What is expected => If a picture appears in the records, leave it out and transcribe the rest exactly.

━━━ Given records ━━━

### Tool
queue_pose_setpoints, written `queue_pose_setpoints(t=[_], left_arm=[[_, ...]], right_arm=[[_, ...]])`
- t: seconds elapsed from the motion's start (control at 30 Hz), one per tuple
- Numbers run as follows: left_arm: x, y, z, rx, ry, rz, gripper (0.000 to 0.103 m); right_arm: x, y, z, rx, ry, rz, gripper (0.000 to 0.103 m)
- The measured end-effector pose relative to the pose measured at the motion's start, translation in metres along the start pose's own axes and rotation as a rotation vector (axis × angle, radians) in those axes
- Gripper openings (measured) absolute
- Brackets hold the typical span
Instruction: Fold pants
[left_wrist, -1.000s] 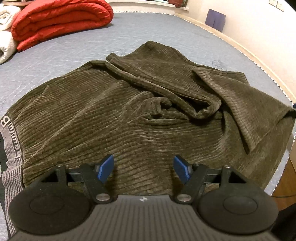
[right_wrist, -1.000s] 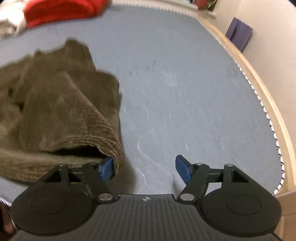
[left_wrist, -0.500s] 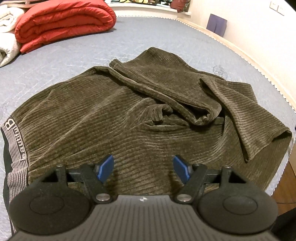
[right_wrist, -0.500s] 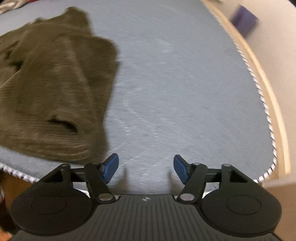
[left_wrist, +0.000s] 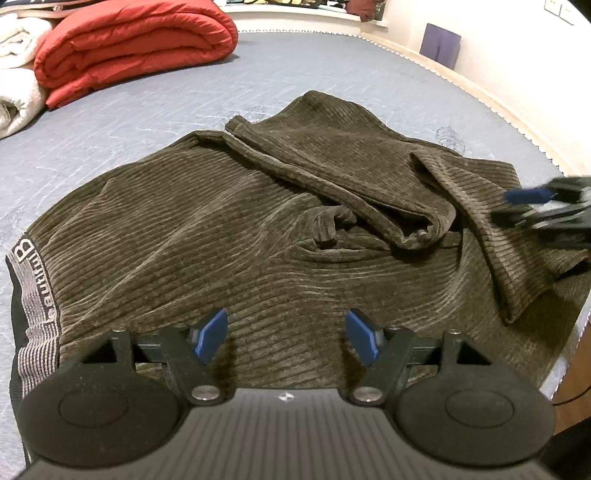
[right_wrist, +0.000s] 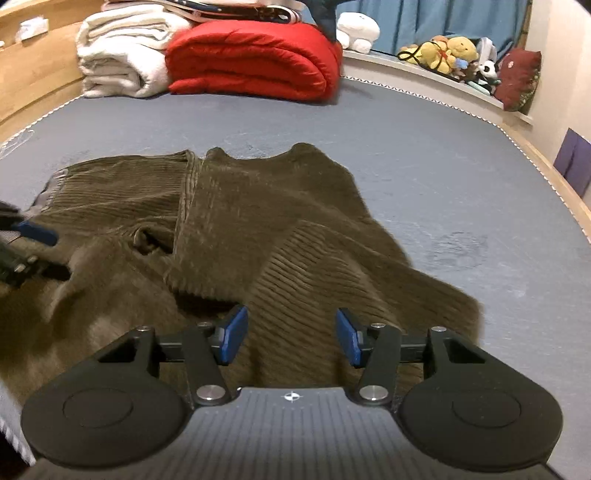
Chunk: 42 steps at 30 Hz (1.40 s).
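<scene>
Crumpled brown pants (left_wrist: 207, 236) are spread on a bed (left_wrist: 332, 66). Both grippers, left (left_wrist: 283, 334) and right (right_wrist: 287, 334), are held above them, fingers released. A red quilt (right_wrist: 255, 62) is seen at 11 o'clock.

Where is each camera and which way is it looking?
Left wrist: sits on the left hand-held gripper, low over the pants near the waistband, looking across the bed toward the wall; its own open blue fingers show.
Right wrist: sits on the right hand-held gripper, over a folded-over pant leg, looking toward the red quilt and stuffed toys; its open fingers show.
Shared: both see the pants, bed, quilt, and each other's gripper at the edge.
</scene>
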<state>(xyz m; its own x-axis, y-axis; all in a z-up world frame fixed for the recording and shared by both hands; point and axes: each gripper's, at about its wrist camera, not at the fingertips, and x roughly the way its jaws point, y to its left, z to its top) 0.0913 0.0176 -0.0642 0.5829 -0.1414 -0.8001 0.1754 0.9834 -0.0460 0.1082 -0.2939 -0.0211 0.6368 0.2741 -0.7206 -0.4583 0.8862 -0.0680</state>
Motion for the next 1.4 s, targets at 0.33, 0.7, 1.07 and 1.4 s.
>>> queue_pose_setpoints(t=[0.33,0.7,1.07,1.4], left_arm=[[0.002,0.002,0.004,-0.003,-0.002,-0.001,0.076],[-0.002,-0.013,0.006,0.028,-0.014,-0.018,0.076],[0.005,-0.013,-0.004,0.063,0.013,-0.037,0.076],[0.004,-0.021,-0.003,0.088,-0.005,-0.048,0.076]], right_arm=[[0.051,0.023,0.013,0.000,0.092,-0.139,0.015],[-0.095,-0.145,0.000,0.366,-0.190,-0.231,0.008],[-0.114,-0.338,-0.141,0.851,-0.105,-0.627,0.014],[-0.107,-0.346,-0.170,0.914,-0.047,-0.641,0.073]])
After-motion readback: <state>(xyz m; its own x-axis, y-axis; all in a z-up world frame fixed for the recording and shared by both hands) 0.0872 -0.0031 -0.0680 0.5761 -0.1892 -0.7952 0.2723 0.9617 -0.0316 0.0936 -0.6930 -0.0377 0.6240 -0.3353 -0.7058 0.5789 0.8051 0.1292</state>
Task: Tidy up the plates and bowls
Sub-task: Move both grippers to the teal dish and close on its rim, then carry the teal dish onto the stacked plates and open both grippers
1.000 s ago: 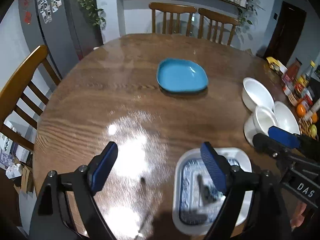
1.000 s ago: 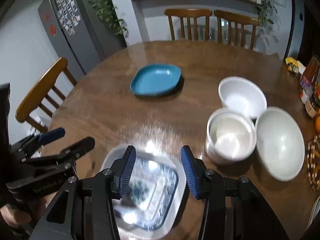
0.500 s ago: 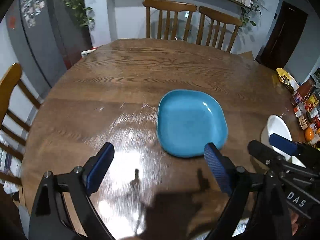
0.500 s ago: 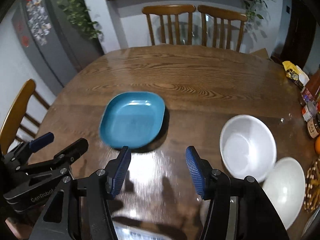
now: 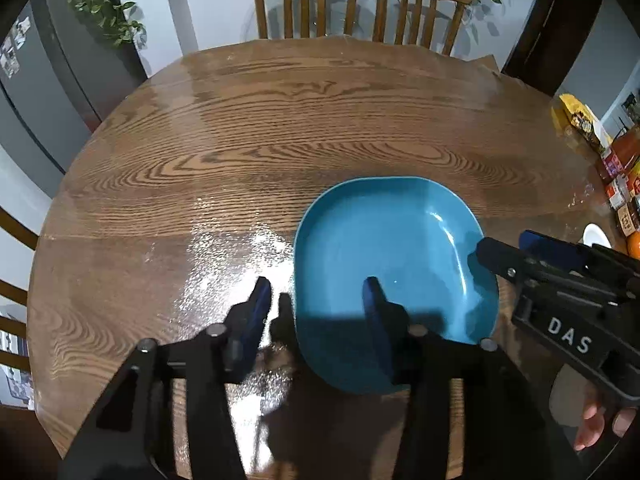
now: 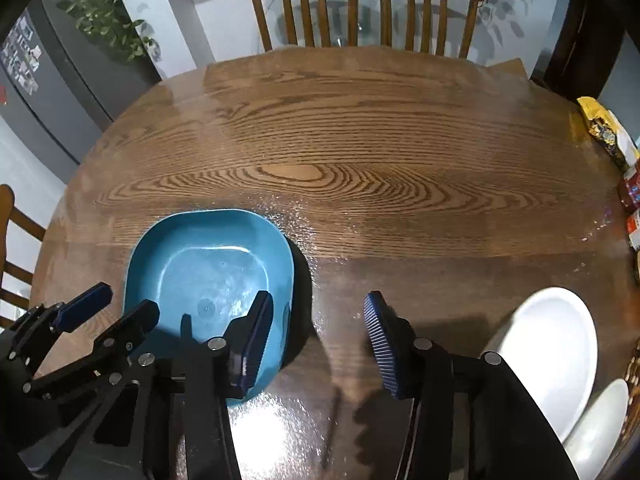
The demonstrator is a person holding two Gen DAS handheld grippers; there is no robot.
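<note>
The blue plate (image 5: 394, 276) lies flat on the wooden tabletop (image 5: 304, 136), well apart from the white bowl (image 6: 548, 356) on its right. It looks like stiff, glazed ceramic: slick, breakable, moderately heavy. Its raised rim is the place to pinch. The left tool (image 5: 316, 300) has just been narrowing and straddles the plate's left rim without pressing it. The right tool (image 6: 318, 320) straddles the right rim, spread and empty.

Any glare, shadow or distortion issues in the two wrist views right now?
Left wrist: glare patch on the table left of the blue plate, gripper shadow across the plate's near part, strong fisheye bend with dark corners. Right wrist: glare on the table near the bottom edge, white bowl near blown out, same fisheye bend; no obvious motion blur in either.
</note>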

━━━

Response to the task =>
### Tool
queue_pose_setpoints, written `queue_pose_setpoints(t=[_], left_arm=[[_, ...]], right_arm=[[_, ...]])`
- t: seconds elapsed from the motion's start (control at 30 Hz), one per tuple
- Numbers run as follows: left_arm: x, y, z, rx, ry, rz, gripper (0.000 to 0.103 m); right_arm: x, y, z, rx, ry, rz, gripper (0.000 to 0.103 m)
- The measured end-effector pose relative to the pose measured at the motion's start, translation in metres along the start pose's own axes and rotation as a rotation vector (axis × angle, radians) in those axes
- Gripper openings (measured) absolute
- Brackets hold the typical span
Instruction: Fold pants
[left_wrist, -1.000s] 
[right_wrist, -1.000s] 
[left_wrist, -0.500s] 
[right_wrist, -0.500s] 
[left_wrist, +0.000s] 
[right_wrist, +0.000s] 
Chunk: 42 steps at 30 Hz (1.40 s).
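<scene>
Crumpled brown pants (left_wrist: 207, 236) are spread on a bed (left_wrist: 332, 66). Both grippers, left (left_wrist: 283, 334) and right (right_wrist: 287, 334), are held above them, fingers released. A red quilt (right_wrist: 255, 62) is seen at 11 o'clock.

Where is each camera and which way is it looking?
Left wrist: sits on the left hand-held gripper, low over the pants near the waistband, looking across the bed toward the wall; its own open blue fingers show.
Right wrist: sits on the right hand-held gripper, over a folded-over pant leg, looking toward the red quilt and stuffed toys; its open fingers show.
Shared: both see the pants, bed, quilt, and each other's gripper at the edge.
</scene>
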<state>(xyz m; its own x-axis, y-axis; all in a z-up world frame fixed for the recording and shared by both hands; point and axes: each gripper's, at about its wrist camera, not at the fingertips, and x roughly the way its jaws point, y to its left, z to its top) 0.0913 0.0176 -0.0642 0.5829 -0.1414 -0.8001 0.1754 0.9834 -0.0460 0.1082 -0.2939 -0.0211 0.6368 0.2741 -0.7206 -0.4583 0.8862 -0.0680</state>
Motion for the next 1.4 s, targets at 0.33, 0.7, 1.07 and 1.4 s.
>>> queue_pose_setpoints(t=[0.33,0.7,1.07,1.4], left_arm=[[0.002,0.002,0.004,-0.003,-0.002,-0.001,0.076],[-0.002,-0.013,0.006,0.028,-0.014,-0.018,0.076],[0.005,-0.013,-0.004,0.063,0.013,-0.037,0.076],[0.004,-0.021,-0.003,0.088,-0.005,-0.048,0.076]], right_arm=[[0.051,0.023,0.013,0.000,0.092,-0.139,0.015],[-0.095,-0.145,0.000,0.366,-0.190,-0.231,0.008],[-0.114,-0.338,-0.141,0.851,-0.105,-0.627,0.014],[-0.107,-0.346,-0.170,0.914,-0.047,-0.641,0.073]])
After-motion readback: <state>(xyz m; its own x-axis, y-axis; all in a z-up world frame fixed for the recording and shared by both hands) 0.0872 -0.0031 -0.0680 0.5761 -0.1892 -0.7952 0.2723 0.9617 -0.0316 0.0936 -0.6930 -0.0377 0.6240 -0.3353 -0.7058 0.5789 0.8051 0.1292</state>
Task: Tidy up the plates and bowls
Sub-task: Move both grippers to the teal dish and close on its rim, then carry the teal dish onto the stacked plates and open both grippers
1.000 s ago: 
1.000 s ago: 
0.500 s ago: 
0.500 s ago: 
now: 
now: 
The demonstrator is a person holding two Gen DAS handheld grippers; there is no robot.
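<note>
The blue plate (image 5: 394, 276) lies flat on the wooden tabletop (image 5: 304, 136), well apart from the white bowl (image 6: 548, 356) on its right. It looks like stiff, glazed ceramic: slick, breakable, moderately heavy. Its raised rim is the place to pinch. The left tool (image 5: 316, 300) has just been narrowing and straddles the plate's left rim without pressing it. The right tool (image 6: 318, 320) straddles the right rim, spread and empty.

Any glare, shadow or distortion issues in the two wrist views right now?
Left wrist: glare patch on the table left of the blue plate, gripper shadow across the plate's near part, strong fisheye bend with dark corners. Right wrist: glare on the table near the bottom edge, white bowl near blown out, same fisheye bend; no obvious motion blur in either.
</note>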

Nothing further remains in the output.